OneYearOneOutfit – the final outfit reveal.
Top: Lots more detail here.
Made of Irish linen, garment dyed by me with docks, onion skins and a pattern made by hammering English Marigolds into the fabric. I kept the top in the dark after each dyeing session to help set the dye.
Bias cut, sewn by hand. Pattern: Merchant & Mills Curlew.
Skirt: Lots more detail here.
Welsh wool, spun in Wales and woven at the National Wool Museum. No dyes, these are natural sheep colours.
Pattern: 1934 from Home Journal magazine. Extra pleat inserted by me.
Scarf: All welsh wool. The cream and the grey are natural sheep colours. The golds are onion dyed by me.
The scarf replaces the waistcoat I knitted which I hate: it makes me look much bigger than I like. It will make a gorgeous cushion cover and I’ll work on that over the next few months.
Boots: Made by Celtic & Co in Cornwall from British sheepskins which are mainly a waste product these days. They were a Christmas present from my husband.
Is it wearable? Yes! I have worn the skirt and top together and felt happy with it. I put these boots with it to make it a British Isles outfit and prefer my black leather boots to make an outfit.
The top is a great match with my black trousers so will get worn that way too. I love the skirt and it goes well with a couple of other tops (and the black leather boots rather than these). The scarf is lovely and warm so is sure to get lots of wear over the winter.

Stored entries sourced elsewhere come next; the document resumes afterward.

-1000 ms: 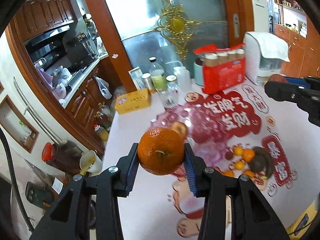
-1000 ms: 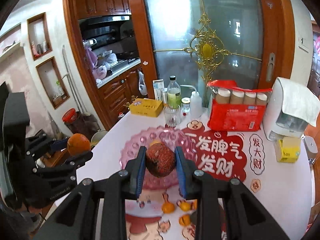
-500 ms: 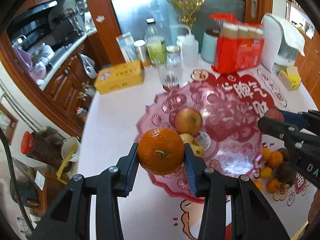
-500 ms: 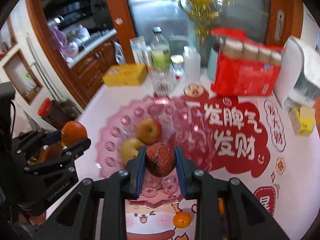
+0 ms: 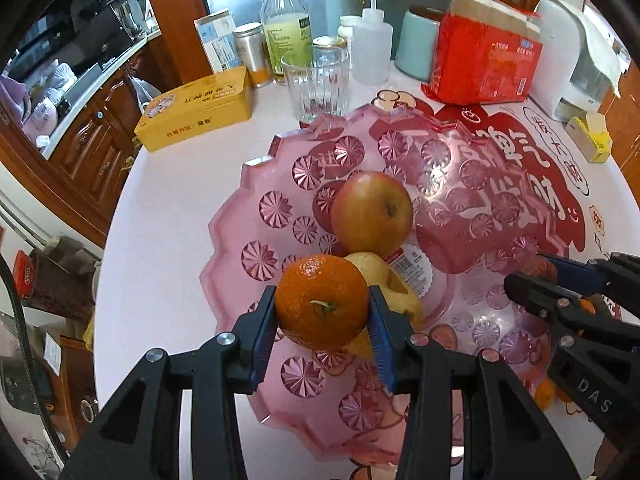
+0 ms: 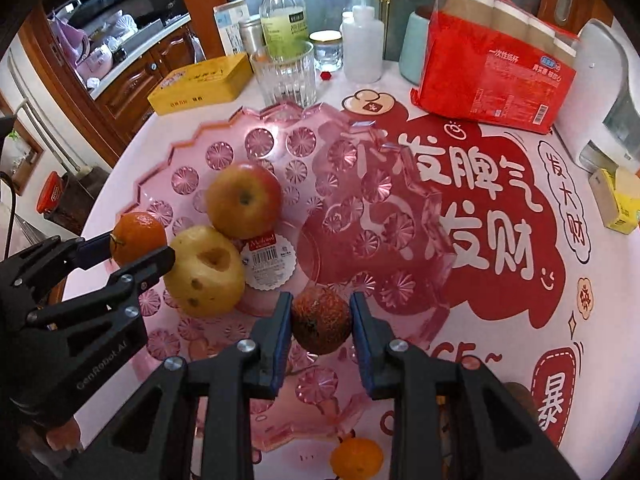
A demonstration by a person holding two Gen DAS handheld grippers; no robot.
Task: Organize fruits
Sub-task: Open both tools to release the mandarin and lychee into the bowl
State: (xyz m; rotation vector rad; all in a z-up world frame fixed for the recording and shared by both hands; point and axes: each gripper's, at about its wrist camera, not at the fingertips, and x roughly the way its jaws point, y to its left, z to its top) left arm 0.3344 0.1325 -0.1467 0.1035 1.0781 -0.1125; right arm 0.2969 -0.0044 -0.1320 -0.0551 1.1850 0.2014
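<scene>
Both our grippers have dropped over the pink glass fruit plate (image 5: pixel 256 168), holding an apple (image 5: pixel 372 212) and pear (image 6: pixel 204 272); left gripper (image 5: pixel 322 320) clamps a mandarin (image 5: pixel 320 306), right gripper (image 6: pixel 318 320) a dark reddish fruit (image 6: pixel 320 320).

A: Fruit check?
B: Orange (image 5: pixel 322 307), stem facing us, pinched in the left hand-held gripper (image 5: pixel 322 312) over the pink dish (image 5: pixel 256 208). A dark, rough reddish fruit (image 6: pixel 321 320) is clamped in the right hand-held gripper (image 6: pixel 320 322).
A: In the dish?
B: A red-yellow apple (image 5: pixel 372 213) touching a pale, pitted yellow fruit (image 6: pixel 204 270).
</scene>
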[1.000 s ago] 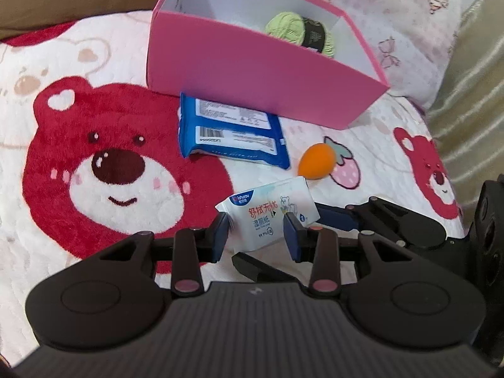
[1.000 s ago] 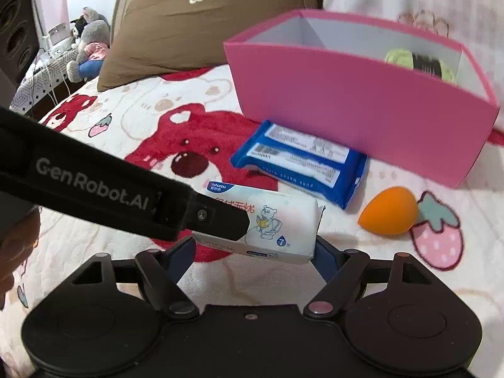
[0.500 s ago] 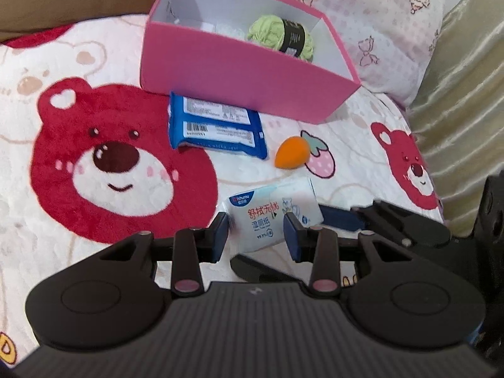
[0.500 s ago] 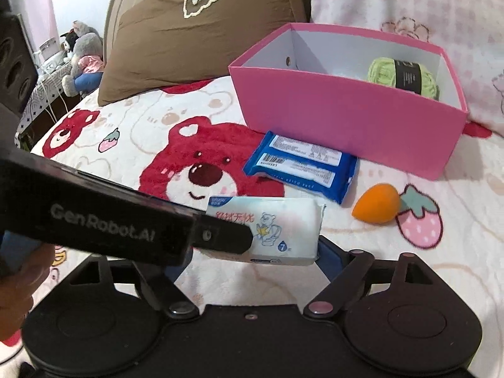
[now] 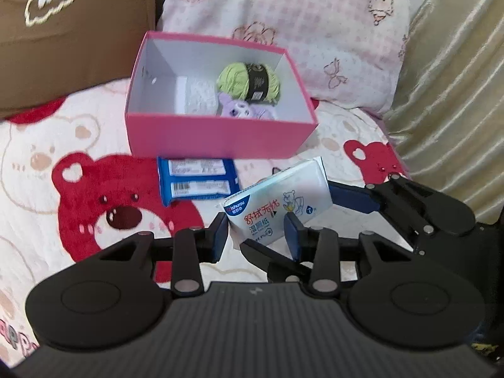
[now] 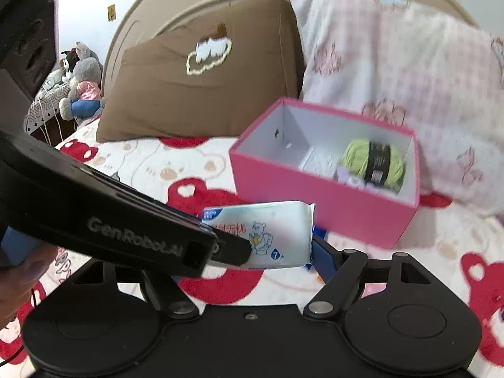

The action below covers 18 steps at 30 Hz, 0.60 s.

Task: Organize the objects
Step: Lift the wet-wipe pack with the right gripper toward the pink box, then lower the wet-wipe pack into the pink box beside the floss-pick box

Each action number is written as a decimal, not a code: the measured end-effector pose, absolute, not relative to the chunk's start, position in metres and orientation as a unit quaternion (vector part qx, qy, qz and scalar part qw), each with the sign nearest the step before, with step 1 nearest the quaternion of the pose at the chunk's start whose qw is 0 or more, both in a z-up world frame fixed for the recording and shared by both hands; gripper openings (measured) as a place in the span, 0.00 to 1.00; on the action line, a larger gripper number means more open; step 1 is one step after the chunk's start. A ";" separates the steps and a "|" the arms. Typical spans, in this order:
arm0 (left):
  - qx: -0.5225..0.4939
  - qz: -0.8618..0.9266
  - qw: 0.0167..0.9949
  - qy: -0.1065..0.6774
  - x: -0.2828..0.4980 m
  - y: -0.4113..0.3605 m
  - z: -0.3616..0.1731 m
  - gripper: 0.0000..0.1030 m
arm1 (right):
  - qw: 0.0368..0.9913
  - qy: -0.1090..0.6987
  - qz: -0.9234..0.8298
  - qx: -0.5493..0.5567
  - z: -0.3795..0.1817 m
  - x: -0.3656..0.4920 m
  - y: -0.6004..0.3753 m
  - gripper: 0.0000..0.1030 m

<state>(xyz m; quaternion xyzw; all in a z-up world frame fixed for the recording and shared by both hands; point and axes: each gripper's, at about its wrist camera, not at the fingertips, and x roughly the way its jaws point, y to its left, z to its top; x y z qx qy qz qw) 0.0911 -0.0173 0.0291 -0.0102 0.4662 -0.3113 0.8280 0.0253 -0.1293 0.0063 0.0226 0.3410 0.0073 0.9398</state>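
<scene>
Left wrist view: the left gripper (image 5: 255, 236) has its jaws pinching the near end of a white wet-wipe pack (image 5: 278, 200), which is held tilted in the air above the bear-print bed blanket (image 5: 47, 170). The right gripper (image 5: 297, 220) comes in from the right. One of its blue pads lies against the far end of the same pack, and its other finger passes underneath toward the near end. Its jaws have just been closing with the pack lengthwise between them. Behind the pack, a blue pack (image 5: 197, 181) lies flat on the blanket just in front of the pink box (image 5: 217, 135). The open box holds a green yarn ball (image 5: 249, 83), a purple plush (image 5: 242, 110) and something white (too blurred to name).

Right wrist view: the wet-wipe pack (image 6: 277, 236) sits across the right gripper's jaws, with the right-hand blue pad touching its end. The left gripper's black body (image 6: 126, 233) crosses in front and hides the other pad. A hand (image 6: 19, 271) grips it at the left edge. The pink box (image 6: 315, 208) stands beyond, near a brown pillow (image 6: 189, 100) and a pink pillow (image 6: 409, 78)
</scene>
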 end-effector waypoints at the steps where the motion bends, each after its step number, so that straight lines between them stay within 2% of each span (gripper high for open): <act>1: -0.015 -0.312 0.826 0.469 0.093 -0.017 0.034 0.36 | 0.940 0.340 0.007 0.017 0.013 0.026 -0.130 0.78; 5: -0.072 -0.329 0.798 0.500 0.105 -0.004 0.050 0.35 | 0.937 0.349 0.005 0.019 0.031 0.029 -0.134 0.78; 11: -0.065 -0.327 0.804 0.493 0.113 0.004 0.077 0.35 | 0.936 0.350 0.038 0.028 0.055 0.033 -0.141 0.77; 18: -0.066 -0.326 0.807 0.488 0.134 0.003 0.112 0.35 | 0.935 0.352 0.039 0.021 0.078 0.049 -0.146 0.64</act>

What did I learn about British Isles textile products? There are no natural fibre threads spun in the British Isles so far as I can tell. All my threads had to be pulled from the fabrics so handsewing was the only option.
Plenty of handmade wooden buttons are available and they are so beautiful.
There is lots of Welsh knitting wool available – hand and machine spun. I’ve loved using it and will definitely use it again. It looks and feels beautiful. My knitting skills do not do it justice (and that’s not false modesty).
How will I take it forward?
Making clothes from completely local products is time consuming and can be quite expensive.
A lot of work goes into bringing up sheep, spinning yarn, weaving yarn, dyeing , knitting and handsewing. If all my clothes had to be made this way, I would have very few. It makes me understand why Elizabethans left each decent garment to a favoured person in their will. They were valuable and valued.
My life won’t allow me to have every item made this way but I plan to use elements in the future.
Lots of garden and other natural dyeing planned. I loved doing it. I’m growing woad to try to get local blue dye. The plant was eaten by caterpillars so I’ll have to try again.
I will visit WonderWool Wales again and buy more Welsh wool fabric. For a jacket, perhaps.
I am a terrible knitter but definitely improving because of all the practice I got doing this project. I’d like to use some of the cream or grey wool to make a sweater for next winter. Or the one after!
I bought a 10 metre roll of undyed linen so I think another Curlew top or dress but dyed a different colour. Made by machine next time with purchased threads.
I really like Merchant & Mills patterns so I’ll probably make more of theirs in 2017. (I made an “unblogged” summer top from one of their patterns too).
Why wearing the landscape? That’s how I felt about #oneyearoneoutfit when I was working on my clothes. I wanted to take it further and see what else I could do with natural colours and fibres. It occurred to me that maybe wearing nature’s current products rather than those that have been buried under the earth for centuries might be a more sympathetic look for me.
I’d love to hear your comments on that.